**What is required**
For the entries that follow, restate word for word the line containing "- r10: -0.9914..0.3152", the line containing "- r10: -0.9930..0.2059", and every line that lies between them.
##### Data listing #####
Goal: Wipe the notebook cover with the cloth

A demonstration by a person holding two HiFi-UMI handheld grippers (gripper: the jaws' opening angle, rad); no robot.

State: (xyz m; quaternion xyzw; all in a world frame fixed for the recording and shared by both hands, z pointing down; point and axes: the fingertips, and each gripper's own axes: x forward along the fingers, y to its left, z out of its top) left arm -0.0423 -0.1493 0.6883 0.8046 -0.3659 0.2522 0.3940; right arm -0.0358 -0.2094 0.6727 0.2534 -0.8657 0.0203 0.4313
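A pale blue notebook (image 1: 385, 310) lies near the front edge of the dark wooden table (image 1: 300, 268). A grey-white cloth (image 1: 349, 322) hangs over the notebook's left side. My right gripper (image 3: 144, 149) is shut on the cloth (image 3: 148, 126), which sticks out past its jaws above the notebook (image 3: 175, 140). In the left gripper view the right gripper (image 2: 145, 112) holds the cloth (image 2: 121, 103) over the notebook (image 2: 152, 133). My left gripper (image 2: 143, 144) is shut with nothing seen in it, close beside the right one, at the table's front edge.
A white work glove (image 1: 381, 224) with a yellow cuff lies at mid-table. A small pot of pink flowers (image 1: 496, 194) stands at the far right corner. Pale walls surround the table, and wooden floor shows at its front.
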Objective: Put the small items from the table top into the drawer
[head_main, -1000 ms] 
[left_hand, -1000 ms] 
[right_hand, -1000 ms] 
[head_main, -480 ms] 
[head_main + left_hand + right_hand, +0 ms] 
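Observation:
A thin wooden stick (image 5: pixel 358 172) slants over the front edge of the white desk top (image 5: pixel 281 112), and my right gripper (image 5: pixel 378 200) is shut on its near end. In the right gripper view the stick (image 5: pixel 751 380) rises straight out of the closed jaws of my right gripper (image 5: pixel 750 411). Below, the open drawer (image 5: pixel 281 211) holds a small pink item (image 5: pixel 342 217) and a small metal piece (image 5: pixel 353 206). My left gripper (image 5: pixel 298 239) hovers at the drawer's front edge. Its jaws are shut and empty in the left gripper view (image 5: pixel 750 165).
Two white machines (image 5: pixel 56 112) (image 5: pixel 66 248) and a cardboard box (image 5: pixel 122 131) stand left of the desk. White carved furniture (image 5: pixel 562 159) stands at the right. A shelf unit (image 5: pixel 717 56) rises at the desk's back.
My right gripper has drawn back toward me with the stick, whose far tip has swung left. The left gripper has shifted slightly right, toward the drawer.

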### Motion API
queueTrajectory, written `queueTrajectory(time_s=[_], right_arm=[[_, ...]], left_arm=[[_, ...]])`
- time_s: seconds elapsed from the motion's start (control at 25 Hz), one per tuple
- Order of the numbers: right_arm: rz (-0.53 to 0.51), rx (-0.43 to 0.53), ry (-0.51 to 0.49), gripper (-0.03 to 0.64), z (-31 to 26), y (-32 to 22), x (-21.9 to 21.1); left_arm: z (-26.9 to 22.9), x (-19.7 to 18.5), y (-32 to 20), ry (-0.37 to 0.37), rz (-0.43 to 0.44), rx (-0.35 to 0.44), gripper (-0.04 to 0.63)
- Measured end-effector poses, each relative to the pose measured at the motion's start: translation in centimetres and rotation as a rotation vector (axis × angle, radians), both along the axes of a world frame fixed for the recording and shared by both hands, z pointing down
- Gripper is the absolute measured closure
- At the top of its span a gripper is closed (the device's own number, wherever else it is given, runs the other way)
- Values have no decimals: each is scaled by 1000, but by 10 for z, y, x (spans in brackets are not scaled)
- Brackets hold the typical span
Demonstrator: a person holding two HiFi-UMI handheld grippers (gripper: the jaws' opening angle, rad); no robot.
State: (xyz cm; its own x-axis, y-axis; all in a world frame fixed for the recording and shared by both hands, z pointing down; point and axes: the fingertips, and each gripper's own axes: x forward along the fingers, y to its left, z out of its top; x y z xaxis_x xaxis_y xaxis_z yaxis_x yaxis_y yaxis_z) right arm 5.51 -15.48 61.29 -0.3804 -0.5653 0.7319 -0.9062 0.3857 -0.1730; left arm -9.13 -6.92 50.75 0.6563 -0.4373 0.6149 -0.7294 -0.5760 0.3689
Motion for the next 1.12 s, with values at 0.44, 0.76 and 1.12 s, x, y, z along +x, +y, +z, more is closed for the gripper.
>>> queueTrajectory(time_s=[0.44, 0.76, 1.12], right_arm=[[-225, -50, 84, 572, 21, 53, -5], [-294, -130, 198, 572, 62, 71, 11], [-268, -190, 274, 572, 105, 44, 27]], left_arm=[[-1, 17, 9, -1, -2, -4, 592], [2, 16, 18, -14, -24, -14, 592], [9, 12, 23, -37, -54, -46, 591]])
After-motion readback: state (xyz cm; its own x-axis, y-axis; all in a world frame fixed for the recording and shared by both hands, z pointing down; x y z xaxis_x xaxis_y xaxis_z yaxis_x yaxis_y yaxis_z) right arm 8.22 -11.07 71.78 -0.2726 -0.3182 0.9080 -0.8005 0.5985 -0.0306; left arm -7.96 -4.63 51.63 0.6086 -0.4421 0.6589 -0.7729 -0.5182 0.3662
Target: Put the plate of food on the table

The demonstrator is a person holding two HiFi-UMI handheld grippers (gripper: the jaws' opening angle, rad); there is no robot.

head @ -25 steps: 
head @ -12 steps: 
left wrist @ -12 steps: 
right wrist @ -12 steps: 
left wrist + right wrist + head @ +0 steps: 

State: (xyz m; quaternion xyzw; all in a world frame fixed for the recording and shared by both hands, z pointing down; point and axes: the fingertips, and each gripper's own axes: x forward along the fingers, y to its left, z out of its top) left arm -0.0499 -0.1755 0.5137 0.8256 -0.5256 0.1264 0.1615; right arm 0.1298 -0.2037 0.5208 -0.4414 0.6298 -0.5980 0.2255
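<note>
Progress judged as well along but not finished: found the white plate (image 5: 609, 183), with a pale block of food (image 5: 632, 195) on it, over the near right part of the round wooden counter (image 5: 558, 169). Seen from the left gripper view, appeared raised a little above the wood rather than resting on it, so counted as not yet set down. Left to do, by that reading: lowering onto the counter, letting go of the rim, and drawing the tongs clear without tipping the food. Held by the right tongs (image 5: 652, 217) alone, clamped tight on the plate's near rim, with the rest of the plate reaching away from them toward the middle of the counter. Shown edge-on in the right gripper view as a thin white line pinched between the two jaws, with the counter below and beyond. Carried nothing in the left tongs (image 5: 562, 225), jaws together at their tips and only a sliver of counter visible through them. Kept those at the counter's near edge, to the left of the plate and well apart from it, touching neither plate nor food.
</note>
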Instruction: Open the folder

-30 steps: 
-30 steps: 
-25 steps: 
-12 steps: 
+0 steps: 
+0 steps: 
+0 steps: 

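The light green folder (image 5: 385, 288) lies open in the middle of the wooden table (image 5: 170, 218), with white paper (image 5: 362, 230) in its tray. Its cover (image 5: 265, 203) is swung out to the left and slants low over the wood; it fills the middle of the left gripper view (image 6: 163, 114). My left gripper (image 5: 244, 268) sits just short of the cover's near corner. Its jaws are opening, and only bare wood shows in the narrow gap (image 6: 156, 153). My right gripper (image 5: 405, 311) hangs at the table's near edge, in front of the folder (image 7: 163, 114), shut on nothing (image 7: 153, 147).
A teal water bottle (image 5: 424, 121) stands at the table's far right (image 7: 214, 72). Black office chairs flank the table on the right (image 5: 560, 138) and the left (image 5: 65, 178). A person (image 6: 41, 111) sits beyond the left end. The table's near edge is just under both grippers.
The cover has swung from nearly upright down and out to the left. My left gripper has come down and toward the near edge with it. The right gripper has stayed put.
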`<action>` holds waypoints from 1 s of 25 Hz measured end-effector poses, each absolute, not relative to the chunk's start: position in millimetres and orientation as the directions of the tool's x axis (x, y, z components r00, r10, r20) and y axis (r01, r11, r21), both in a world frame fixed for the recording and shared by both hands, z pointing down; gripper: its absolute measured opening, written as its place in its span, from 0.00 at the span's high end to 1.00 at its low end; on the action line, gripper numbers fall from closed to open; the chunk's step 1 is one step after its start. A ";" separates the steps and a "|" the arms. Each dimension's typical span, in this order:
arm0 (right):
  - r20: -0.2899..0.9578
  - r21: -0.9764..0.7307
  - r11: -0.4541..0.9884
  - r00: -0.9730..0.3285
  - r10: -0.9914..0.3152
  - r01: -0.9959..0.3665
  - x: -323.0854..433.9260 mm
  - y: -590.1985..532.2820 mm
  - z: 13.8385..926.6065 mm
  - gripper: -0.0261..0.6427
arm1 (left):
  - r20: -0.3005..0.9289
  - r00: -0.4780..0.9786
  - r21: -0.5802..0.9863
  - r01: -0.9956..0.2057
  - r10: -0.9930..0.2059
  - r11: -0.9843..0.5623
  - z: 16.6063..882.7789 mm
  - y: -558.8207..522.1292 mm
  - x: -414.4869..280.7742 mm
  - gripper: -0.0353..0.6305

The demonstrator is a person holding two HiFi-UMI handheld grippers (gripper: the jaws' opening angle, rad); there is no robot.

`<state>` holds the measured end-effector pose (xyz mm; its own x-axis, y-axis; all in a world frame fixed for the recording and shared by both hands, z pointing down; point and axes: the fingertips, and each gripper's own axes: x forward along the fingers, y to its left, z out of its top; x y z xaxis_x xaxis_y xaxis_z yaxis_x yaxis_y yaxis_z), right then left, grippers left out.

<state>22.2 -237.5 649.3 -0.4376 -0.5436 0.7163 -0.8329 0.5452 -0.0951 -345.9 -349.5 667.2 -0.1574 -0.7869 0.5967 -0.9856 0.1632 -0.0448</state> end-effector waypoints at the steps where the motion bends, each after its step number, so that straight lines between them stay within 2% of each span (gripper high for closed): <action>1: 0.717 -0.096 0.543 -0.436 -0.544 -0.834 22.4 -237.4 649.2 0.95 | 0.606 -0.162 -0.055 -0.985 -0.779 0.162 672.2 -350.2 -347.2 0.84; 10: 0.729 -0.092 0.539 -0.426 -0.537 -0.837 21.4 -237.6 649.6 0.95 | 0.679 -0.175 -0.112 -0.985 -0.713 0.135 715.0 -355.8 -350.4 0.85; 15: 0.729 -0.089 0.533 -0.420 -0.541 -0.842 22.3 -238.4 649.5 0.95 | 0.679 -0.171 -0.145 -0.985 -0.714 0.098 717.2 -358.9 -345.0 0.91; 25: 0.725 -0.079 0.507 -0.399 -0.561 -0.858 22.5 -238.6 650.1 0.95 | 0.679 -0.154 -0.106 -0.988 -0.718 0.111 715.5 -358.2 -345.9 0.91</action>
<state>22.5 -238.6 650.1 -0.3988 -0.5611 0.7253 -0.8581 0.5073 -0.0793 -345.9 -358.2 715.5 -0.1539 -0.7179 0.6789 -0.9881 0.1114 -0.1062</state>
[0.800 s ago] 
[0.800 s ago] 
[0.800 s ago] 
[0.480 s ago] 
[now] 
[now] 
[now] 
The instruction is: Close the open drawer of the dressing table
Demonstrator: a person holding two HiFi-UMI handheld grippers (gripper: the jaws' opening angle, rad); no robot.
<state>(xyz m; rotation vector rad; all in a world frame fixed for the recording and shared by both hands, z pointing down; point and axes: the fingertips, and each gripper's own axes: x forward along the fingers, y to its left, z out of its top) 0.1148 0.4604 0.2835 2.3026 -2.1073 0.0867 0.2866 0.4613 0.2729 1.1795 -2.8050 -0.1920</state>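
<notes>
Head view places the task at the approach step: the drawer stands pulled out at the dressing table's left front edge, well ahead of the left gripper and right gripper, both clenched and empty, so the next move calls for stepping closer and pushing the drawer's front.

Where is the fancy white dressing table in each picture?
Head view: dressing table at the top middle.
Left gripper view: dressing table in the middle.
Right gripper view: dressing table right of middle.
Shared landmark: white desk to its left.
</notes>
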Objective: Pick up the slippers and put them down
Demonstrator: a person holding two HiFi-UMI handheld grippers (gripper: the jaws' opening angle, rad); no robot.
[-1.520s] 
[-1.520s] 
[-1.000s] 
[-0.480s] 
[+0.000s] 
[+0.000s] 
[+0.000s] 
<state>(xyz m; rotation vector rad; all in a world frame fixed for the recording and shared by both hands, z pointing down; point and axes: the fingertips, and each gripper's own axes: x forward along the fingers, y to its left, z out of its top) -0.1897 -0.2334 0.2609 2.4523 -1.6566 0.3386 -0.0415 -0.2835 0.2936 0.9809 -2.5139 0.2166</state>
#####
**Task response**
  - r10: -0.9914..0.3152
  - r01: -0.9959..0.3665
  - x: -323.0854..433.9260 mm
  - y: -590.1985..532.2820 mm
  - z: 13.8385..926.6065 mm
  - gripper: -0.0261..0.6427
arm1 (left):
  - r20: -0.3005..0.9289
  - r00: -0.4780..0.9786
  - r21: -0.5802..0.9863
  - r01: -0.9956..0.2057
  - r10: -0.9930..0.2059

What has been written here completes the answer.